I've been studying QFT for almost a year now but am still fairly unclear on the basic ontology of the theory. Here's what I'd consider the "basic ontology" of non-relativistic quantum mechanics:

- A particle is represented by a wavefunction $\psi(\vec{x},t)$, whose square modulus is the probability density of finding the particle at a certain point in space and moment in time.
- The Schrodinger Equation tells us how $\psi(\vec{x},t)$ evolves in time.
- Each observable has a corresponding operator whose eigenvalues are the possible outcomes of a measurement. To find the probability of measuring this outcome for a particle in the state $\psi(\vec{x})$ at time $t$, write $\psi(\vec{x})$ as a sum of weighted eigenfunctions of the operator, and take the the square modulus of the coefficient on the eigenfunction associated with the eigenvalue you want.

You could tweak this to cover more general physical systems than a particle, or avoid demanding that we speak only in terms of the position representation, but this gets the basic idea across.

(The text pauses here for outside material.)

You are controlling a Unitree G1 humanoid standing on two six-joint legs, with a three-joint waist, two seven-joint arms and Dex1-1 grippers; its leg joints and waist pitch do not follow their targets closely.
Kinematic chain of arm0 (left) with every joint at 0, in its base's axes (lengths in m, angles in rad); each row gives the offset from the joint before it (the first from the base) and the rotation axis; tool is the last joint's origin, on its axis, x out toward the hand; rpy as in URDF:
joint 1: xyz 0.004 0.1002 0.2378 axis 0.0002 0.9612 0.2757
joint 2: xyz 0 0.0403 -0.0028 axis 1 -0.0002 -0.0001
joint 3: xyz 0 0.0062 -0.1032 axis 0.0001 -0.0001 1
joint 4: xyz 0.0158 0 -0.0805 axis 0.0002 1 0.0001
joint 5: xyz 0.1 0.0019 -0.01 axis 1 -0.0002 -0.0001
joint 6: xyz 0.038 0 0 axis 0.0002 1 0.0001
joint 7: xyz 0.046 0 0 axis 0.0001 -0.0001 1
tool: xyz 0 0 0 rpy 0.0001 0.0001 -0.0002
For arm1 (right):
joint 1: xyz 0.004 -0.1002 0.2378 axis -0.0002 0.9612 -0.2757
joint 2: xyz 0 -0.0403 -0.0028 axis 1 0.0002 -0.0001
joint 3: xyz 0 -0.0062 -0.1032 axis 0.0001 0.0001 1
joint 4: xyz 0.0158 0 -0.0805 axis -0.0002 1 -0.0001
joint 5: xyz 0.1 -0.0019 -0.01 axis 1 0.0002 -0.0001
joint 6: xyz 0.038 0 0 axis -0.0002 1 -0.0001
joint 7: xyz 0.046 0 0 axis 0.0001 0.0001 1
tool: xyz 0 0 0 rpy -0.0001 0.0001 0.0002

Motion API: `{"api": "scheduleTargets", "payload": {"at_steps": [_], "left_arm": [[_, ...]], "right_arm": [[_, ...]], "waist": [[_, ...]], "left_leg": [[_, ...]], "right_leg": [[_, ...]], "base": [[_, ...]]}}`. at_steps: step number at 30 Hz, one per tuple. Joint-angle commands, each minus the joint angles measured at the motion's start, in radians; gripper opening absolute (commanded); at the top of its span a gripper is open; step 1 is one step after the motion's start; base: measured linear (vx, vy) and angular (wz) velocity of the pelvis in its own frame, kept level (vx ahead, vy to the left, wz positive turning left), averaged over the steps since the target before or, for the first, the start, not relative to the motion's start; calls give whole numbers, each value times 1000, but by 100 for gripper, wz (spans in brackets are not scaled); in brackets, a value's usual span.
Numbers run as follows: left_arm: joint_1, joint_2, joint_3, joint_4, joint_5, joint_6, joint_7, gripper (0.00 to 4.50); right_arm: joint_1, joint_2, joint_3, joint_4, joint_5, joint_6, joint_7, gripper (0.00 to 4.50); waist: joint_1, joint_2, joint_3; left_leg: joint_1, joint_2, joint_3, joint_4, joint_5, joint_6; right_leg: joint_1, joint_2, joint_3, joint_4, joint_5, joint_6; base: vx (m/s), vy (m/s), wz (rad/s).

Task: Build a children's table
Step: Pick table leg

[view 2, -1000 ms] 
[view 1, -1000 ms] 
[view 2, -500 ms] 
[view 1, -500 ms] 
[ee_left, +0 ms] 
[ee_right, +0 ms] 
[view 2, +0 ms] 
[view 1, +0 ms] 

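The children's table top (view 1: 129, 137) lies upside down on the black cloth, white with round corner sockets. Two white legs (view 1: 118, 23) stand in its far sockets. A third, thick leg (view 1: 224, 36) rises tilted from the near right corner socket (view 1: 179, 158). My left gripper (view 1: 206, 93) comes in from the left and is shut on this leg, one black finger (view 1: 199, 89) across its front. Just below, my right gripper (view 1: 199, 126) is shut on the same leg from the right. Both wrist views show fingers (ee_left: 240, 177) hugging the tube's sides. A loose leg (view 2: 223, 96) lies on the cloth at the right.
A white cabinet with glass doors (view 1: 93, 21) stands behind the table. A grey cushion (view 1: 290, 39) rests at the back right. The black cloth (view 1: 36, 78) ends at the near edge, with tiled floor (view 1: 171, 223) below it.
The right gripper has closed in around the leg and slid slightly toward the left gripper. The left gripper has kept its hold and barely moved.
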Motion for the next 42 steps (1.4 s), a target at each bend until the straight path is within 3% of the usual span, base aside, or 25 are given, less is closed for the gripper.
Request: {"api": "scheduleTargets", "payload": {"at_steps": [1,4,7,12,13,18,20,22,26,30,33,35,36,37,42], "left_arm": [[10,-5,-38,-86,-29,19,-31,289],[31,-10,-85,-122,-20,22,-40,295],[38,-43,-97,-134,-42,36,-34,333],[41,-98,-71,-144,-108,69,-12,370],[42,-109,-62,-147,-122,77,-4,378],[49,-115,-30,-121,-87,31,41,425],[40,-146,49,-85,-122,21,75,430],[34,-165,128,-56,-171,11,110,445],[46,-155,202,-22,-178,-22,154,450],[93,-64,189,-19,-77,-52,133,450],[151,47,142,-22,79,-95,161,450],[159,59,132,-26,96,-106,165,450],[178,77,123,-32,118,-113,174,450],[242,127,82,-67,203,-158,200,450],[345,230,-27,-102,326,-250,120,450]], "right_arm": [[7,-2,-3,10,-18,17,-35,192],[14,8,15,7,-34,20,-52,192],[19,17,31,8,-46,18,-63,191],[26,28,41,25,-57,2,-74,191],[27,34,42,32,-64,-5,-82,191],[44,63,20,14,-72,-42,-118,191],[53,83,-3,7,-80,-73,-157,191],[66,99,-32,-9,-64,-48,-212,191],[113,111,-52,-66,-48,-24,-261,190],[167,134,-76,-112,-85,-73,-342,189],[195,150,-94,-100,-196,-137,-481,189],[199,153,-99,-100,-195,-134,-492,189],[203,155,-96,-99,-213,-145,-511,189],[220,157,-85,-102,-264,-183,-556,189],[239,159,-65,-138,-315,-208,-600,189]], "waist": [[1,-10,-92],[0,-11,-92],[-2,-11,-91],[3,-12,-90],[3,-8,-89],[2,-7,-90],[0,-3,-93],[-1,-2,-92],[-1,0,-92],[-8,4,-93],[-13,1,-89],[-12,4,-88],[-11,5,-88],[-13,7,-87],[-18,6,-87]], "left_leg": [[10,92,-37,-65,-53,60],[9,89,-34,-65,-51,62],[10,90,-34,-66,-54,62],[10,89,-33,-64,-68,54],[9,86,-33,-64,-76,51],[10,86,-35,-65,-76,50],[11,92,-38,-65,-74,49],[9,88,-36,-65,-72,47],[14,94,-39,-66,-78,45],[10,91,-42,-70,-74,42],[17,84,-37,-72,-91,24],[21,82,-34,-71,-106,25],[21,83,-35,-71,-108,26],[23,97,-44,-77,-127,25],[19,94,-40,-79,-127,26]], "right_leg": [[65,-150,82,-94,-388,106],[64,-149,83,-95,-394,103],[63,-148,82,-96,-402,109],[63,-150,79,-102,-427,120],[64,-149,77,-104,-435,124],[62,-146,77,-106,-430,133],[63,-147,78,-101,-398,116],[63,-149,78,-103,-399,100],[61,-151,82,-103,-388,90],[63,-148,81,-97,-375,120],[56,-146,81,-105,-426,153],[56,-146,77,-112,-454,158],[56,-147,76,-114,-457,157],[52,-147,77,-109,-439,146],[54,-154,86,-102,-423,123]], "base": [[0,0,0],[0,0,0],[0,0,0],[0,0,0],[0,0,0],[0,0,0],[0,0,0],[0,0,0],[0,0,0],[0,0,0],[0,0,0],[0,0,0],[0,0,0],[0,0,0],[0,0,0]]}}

I've never seen anything remotely like this for QFT. Is, say, a free electron in QFT, represented by an operator field $\phi(x)$, or a Fock space state $\left|\phi\right>$, or a combination of the two? Does everything above for NRQM remain valid with some minor tweaks, or is it completely obsolete in QFT? If the time-evolution equations of QFT (Klein-Gordon, Dirac, etc.) determine a *field's* evolution, then what determines a *state's* evolution?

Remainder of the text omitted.